Search code examples
floating-pointbinaryieee-754

Relationships between 128, 64, and 32 bit IEEE-754 floating point numbers


I want to get familiar and comfortable with floating-point numbers. I'm doing a project that would hopefully help me achieve this by creating dynamically allocated, arbitrarily sized, floating point numbers in C++. I've looked through the IEEE-754 specifications for the standard floating point definitions but I could not find a common correlation between them (I used references from wikipedia on 32, 64, and 128 bit floating point numbers). So my question is: Is there a common pattern between floating point numbers that can be applied to any arbitrarily sized floating point number?

If not, from a programming perspective, would it be easier to define my own floating point representation that does have a pattern?

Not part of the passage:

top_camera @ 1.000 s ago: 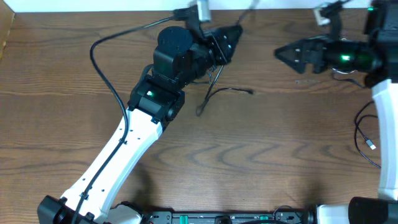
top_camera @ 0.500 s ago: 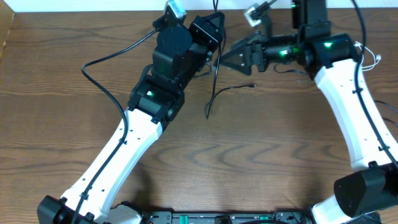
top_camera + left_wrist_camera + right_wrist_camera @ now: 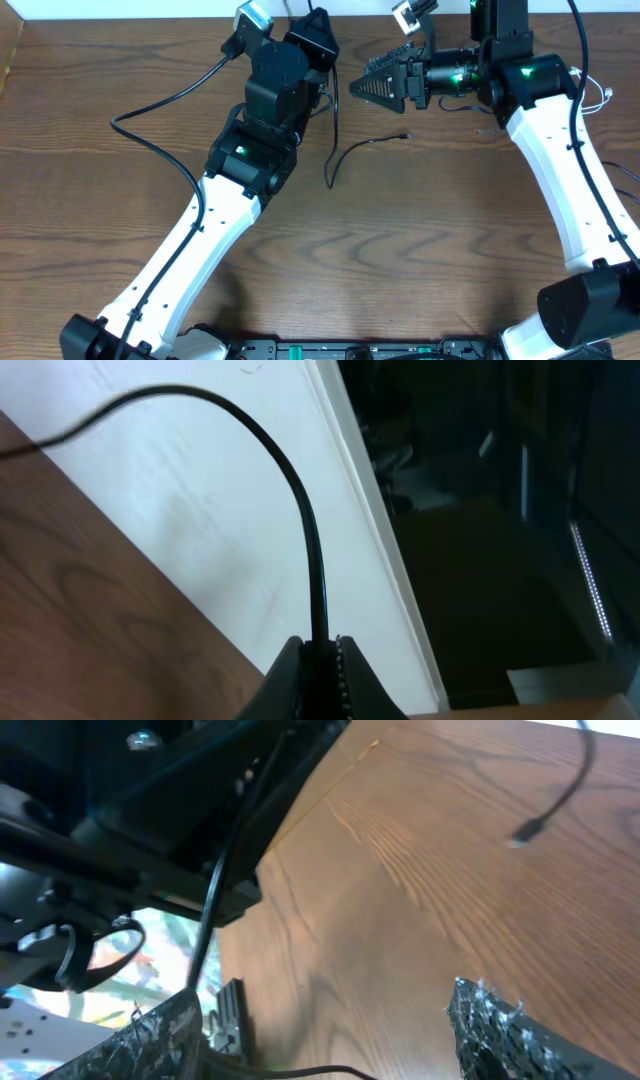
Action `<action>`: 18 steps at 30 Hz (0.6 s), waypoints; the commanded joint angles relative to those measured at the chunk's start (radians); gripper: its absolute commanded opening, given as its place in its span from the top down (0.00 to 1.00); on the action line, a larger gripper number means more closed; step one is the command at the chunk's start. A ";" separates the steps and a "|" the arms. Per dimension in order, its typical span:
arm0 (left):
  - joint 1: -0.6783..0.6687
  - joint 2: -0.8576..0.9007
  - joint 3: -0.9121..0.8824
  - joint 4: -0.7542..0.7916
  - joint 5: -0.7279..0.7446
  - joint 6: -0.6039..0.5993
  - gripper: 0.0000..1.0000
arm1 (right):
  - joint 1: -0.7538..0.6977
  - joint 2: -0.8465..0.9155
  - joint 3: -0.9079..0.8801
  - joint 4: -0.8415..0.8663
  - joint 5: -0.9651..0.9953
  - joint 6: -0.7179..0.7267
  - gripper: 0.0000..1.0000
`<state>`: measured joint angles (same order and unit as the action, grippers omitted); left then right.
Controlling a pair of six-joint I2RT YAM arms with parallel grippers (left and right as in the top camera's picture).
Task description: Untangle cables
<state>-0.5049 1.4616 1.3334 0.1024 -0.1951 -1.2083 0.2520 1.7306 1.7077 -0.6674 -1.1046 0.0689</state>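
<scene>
A thin black cable (image 3: pixel 333 130) is hanging upright near the far edge, its lower part curving rightward to a small plug (image 3: pixel 404 134).

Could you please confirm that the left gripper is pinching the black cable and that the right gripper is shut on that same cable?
Not quite: the right gripper is open, not shut on the cable. The right wrist view shows its fingers spread wide apart. The rest stands: the left gripper is pinching the black cable.
</scene>
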 commanded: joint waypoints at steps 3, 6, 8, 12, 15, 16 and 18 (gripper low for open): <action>0.004 -0.005 0.007 0.004 -0.034 -0.001 0.93 | 0.046 0.004 -0.001 0.006 -0.044 0.013 0.26; 0.004 -0.005 0.007 0.003 -0.034 -0.001 0.92 | 0.061 0.004 -0.001 0.027 -0.068 0.018 0.29; 0.004 -0.005 0.007 0.004 -0.034 -0.001 0.93 | 0.072 0.004 -0.001 0.037 -0.064 0.033 0.32; 0.004 -0.005 0.007 0.004 -0.034 -0.001 0.93 | 0.089 0.016 -0.001 0.039 0.023 0.096 0.43; 0.004 -0.005 0.007 0.002 -0.033 -0.001 0.93 | 0.095 0.032 -0.001 0.056 0.033 0.119 0.53; 0.004 -0.005 0.007 -0.004 -0.033 -0.001 0.93 | 0.097 0.035 -0.001 0.063 0.032 0.121 0.56; 0.004 -0.005 0.007 -0.015 -0.030 -0.001 0.92 | 0.101 0.037 -0.001 0.074 0.032 0.127 0.57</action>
<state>-0.5049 1.4616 1.3334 0.0929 -0.2127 -1.2083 0.3424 1.7500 1.7077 -0.6041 -1.0870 0.1646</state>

EDIT: By pattern I mean bits in the mantissa and exponent.


Solution

  • There is no mandated mathematical rule for the numbers of bits in the significand1 or the exponent. IEEE 754-2008 does show a formula that describes its listed interchange formats for certain sizes, but this is in a non-normative note:

    • For a storage width k bits, the number of bits in the significand (the mathematical significand with the leading bit, not the field that primarily encodes it without the leading bit), p, is k−round(4×log2(k))+13.
    • The number of bits in the exponent field, w, is kp.

    The formula does not hold for 16 or 32 bits; it is only said to hold for 64 bits and widths that are multiples of 32 greater than or equal to 128 (so not widths 32 or 96). I suppose you can consider it a suggestion for larger sizes, but it is not binding.

    As far as I know, the parameters specified in table 3.5 of clause 3.6 of IEEE 754-2008 arise from striking balances and historic usage. You can define formats with other parameters as described in clause 3.7. 3.7 gives some recommendations for defining extended precisions using parameters of the precision (digits in the significand) and maximum exponent or just the precision. Or you can disregard IEEE 754 and define your own formats. The standards are not mandatory, and what your design should be is a function of what the goals are.

    Note

    1 “Significand” is the preferred term for the fraction part of a floating-point number. “Mantissa” is a term for the fraction part of a logarithm. Significands are linear (if the number increases by a factor of 1.2, the significand increases by a factor of 1.2, unless an exponent threshold is crossed), mantissas are logarithmic.